Despite a number of high-profile international banks having withdrawn from their partnership with Maltese banking institutions, several local banks have confirmed that they are still able to offer correspondence banking services to businesses operating in Malta.
The correspondence banking controversy first came to the forefront at the end of last year within the context of a growing concern among the business community and financial practitioners on restrictions to the correspondence banking services, which are considered vital to the growing financial services and gaming industry in Malta. In November 2016, Prime Minister Joseph Muscat announced that he would be carrying out a personal visit to the United States in order to meet representatives of top banks to ensure that the services now in force are not withdrawn. Then last month, the concern re-emerged after a leading bank confirmed that Deutsche Bank had stopped offering such services to the local bank.
Although the aftermath of the Panama Papers and the local controversies concerning PEPs and their alleged usage of Malta’s financial services in an unorthodox way did not help the situation, it appears that the problems faced locally related to correspondence banking services coincided with a global upheaval, rather than a problem related exclusively to Malta’s compromised reputation as a financial services centre. Surveys, reports and studies from the World Bank, IMF, the Financial Stability Board and various other research organisations indicate that this is a problem affecting a number of countries and hundreds of banks, especially in smaller emerging markets and developing economies in Africa, the Caribbean, Central Asia, Europe and the Pacific.
Some banks are finding the business model no longer viable due to high compliance costs compared to lower volume and low returns. Others find that the threat presented by high risks of substantial penalties imposed by regulators is too high, especially where regulatory expectations and risks are unclear or cannot be mitigated or there are impediments to cross-border information sharing. Furthermore, the regulatory environment has increased in stringency, marked by more rigorous, compliance and prudential enforcement requirements in areas related to economic and trade sanctions, AML/CFT and tax transparency. Smaller banks are particularly affected, since their volumes and scale justify even less the compliance risks and economics for their correspondences.

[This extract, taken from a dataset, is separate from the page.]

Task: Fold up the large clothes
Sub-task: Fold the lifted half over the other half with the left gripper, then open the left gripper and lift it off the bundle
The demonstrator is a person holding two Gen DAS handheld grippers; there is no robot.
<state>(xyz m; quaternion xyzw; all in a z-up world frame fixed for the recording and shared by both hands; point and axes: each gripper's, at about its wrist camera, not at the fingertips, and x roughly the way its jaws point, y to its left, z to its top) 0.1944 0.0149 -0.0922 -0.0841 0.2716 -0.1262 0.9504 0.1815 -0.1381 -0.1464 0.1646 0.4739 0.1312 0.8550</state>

However, Malta’s banks remain vigilant of their duties to their clients and international partners, as well as the problems that ‘de-risking’ brings with it. The Business Observer reached out to Malta’s major local banks to see how the situation had continued to develop since it hit headlines last November and then in June. “There is no doubt that the curtailment of correspondence banking services offered by large international banks to smaller banks is not a local phenomenon affecting only banks in Malta, but an international development,” said Deo Scerri, Chairman of BOV, after it was confirmed in June that Deutsche Bank had withdrawn its correspondence banking services for US dollar transactions from the bank. “It is also a major cause of concern for respected international institutions like the International Monetary Fund and the Bank of International Settlements. Bank of Valletta is very conscious of its obligations to ensure that the transactions it handles on behalf of its clients are bona fide and not aimed to condone or encourage financial crime. We regularly speak to our EU regulators to update them on the efforts we make to improve our anti-financial crime systems.”
Other banks contacted by The Business Observer confirmed that their correspondence banking facilities remained fully operational. “HSBC Bank Malta carries out USD transactions on behalf of its customers via its correspondence banking arrangements within the HSBC Group. Our services are available to customers who have fulfilled all the necessary due diligence requirements which are part of our commitment to adopt the highest global standards of compliance which apply in Malta as in all other markets where HSBC operates,” a spokesperson from HSBC Malta stated.
Corinne Lanfranco, Head of Financial Institutions & Deposits at FIMBank confirmed that Deutsche Bank as one of their “prime, longstanding relationships in various currencies, including Euro and USD,” adding that it has always endeavoured to meet its correspondence banks’ expectations and risk appetite. “We have very stringent policies and an Anti-Financial Crime Programme with a risk-based approach which has been recognised by our partners as a key driver to safeguarding our common interests. Risk factors in our business segments, as well as the applicable risk mitigants, have been acknowledged and commended, thus allowing us to preserve the integrity of our key relationships. In the wake of the recent surge in de-risking which has affected the international community, local banks have their fair share of challenges to manage. If a bank is not serviced through an international network, it will not be in a position to provide international payments services to its own clients. Different levels of inherent risks must be clearly understood, and appropriate controls applied accordingly.”
“Malta is not immune to the de-risking problem, with the banks and authorities following it with great interest and concern especially in recent years,” said APS CEO Marcel Cassar in a conference speech in May, quoted by the bank’s spokesperson as a reply to The Business Observer’s questions. “APS Bank is a respondent bank, i.e. it receives services from global correspondence banks, such as Deutsche Bank. Our services and correspondence relationships remain as before, unchanged, however that does not mean that the challenge has receded since the correspondence banking problem is a country as well as a cross-border phenomenon and the reasons stated above continue to be relevant as ever. What we can do is ultimately what is in our control, as a bank and as a country, i.e. upholding and maintaining the highest standards of governance, risk and compliance management that provide a measure of safety for our correspondences.”